# INSTRUCTIONS TO FOLLOW
Print the line containing "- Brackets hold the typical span", then every line after it through the end of the material, exactly as written and without pictures.

# DATA BLOCK
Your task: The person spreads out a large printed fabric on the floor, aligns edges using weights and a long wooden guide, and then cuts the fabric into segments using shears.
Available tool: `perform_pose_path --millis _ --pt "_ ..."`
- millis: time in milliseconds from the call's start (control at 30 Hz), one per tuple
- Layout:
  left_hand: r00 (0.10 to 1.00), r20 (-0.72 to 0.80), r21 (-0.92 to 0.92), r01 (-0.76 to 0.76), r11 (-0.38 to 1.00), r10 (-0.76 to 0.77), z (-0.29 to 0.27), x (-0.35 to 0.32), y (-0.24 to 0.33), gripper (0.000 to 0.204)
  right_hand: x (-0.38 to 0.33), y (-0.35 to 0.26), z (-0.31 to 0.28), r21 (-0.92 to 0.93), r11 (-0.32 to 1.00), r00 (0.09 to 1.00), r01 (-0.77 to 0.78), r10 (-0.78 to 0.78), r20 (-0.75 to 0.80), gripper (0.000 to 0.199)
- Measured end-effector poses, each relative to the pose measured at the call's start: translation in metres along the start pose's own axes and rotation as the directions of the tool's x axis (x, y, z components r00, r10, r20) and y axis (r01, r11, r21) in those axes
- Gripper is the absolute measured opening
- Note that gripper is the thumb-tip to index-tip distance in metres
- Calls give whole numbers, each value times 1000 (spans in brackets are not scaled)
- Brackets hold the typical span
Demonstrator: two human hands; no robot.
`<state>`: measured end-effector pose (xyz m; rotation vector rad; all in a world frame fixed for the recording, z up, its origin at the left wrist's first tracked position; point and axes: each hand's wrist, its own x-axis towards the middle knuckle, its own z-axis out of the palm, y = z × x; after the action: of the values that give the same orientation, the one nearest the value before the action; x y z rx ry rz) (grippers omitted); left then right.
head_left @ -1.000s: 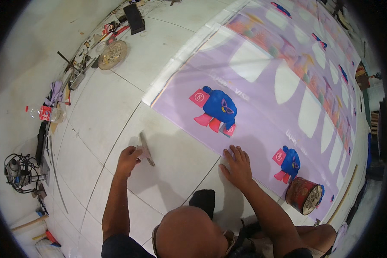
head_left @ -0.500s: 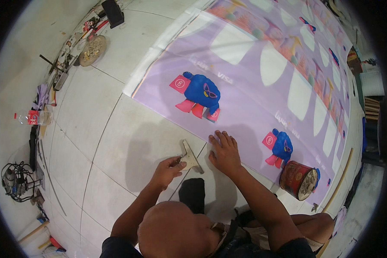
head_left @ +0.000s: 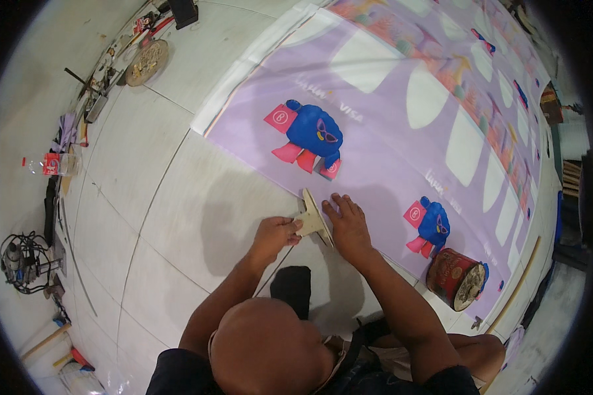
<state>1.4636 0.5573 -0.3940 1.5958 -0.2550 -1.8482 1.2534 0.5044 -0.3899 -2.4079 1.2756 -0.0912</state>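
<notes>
1. Pinching a cream T-shaped tool (head_left: 315, 220) of uncertain kind between thumb and fingers of the left hand (head_left: 277, 238) — gripping from the tool's 8 o'clock side.
2. Resting the right hand (head_left: 351, 227) at 3 o'clock from the tool, spreading the fingers slightly, laying the fingertips on a lilac printed sheet (head_left: 382, 168), grasping nothing.
3. Holding the tool's long side by the sheet's near edge, with contact impossible to tell.
4. Probably positioning the tool at that edge while steadying the sheet.
5. Probably calling next for squaring the long side to the edge and keeping the sheet flat — minding the fingertips just beside.
6. Showing, from the tool, a printed blue figure (head_left: 316, 131) at 12 o'clock, a red can (head_left: 445, 273) on the sheet at 4, and white floor tiles (head_left: 171, 227) at 9.
</notes>
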Motion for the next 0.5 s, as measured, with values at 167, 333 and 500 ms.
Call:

# WRITTEN ANSWER
- Brackets hold the typical span
Demonstrator: two human hands; no robot.
`<state>`: measured end-effector pose (xyz m; rotation vector rad; all in a world frame fixed for the recording, z up, its origin at the left wrist's first tracked position; point and axes: each hand's wrist, its own x-axis towards the middle knuckle, its own z-axis out of the palm, y = z × x; after the action: of the values that give the same orientation, the one nearest the value before the action; x y z rx ry rz) (grippers omitted); left then right.
head_left @ -1.000s: 
head_left @ -0.500s: 
head_left @ +0.000s: 
<state>1.4636 0.5573 -0.3940 1.5958 -0.2550 -1.8482 1.2534 0.5044 -0.3899 -2.4079 1.2756 -0.0912</state>
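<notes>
1. Pinching a cream T-shaped tool (head_left: 315, 220) of uncertain kind between thumb and fingers of the left hand (head_left: 277, 238) — gripping from the tool's 8 o'clock side.
2. Resting the right hand (head_left: 351, 227) at 3 o'clock from the tool, spreading the fingers slightly, laying the fingertips on a lilac printed sheet (head_left: 382, 168), grasping nothing.
3. Holding the tool's long side by the sheet's near edge, with contact impossible to tell.
4. Probably positioning the tool at that edge while steadying the sheet.
5. Probably calling next for squaring the long side to the edge and keeping the sheet flat — minding the fingertips just beside.
6. Showing, from the tool, a printed blue figure (head_left: 316, 131) at 12 o'clock, a red can (head_left: 445, 273) on the sheet at 4, and white floor tiles (head_left: 171, 227) at 9.
</notes>
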Motion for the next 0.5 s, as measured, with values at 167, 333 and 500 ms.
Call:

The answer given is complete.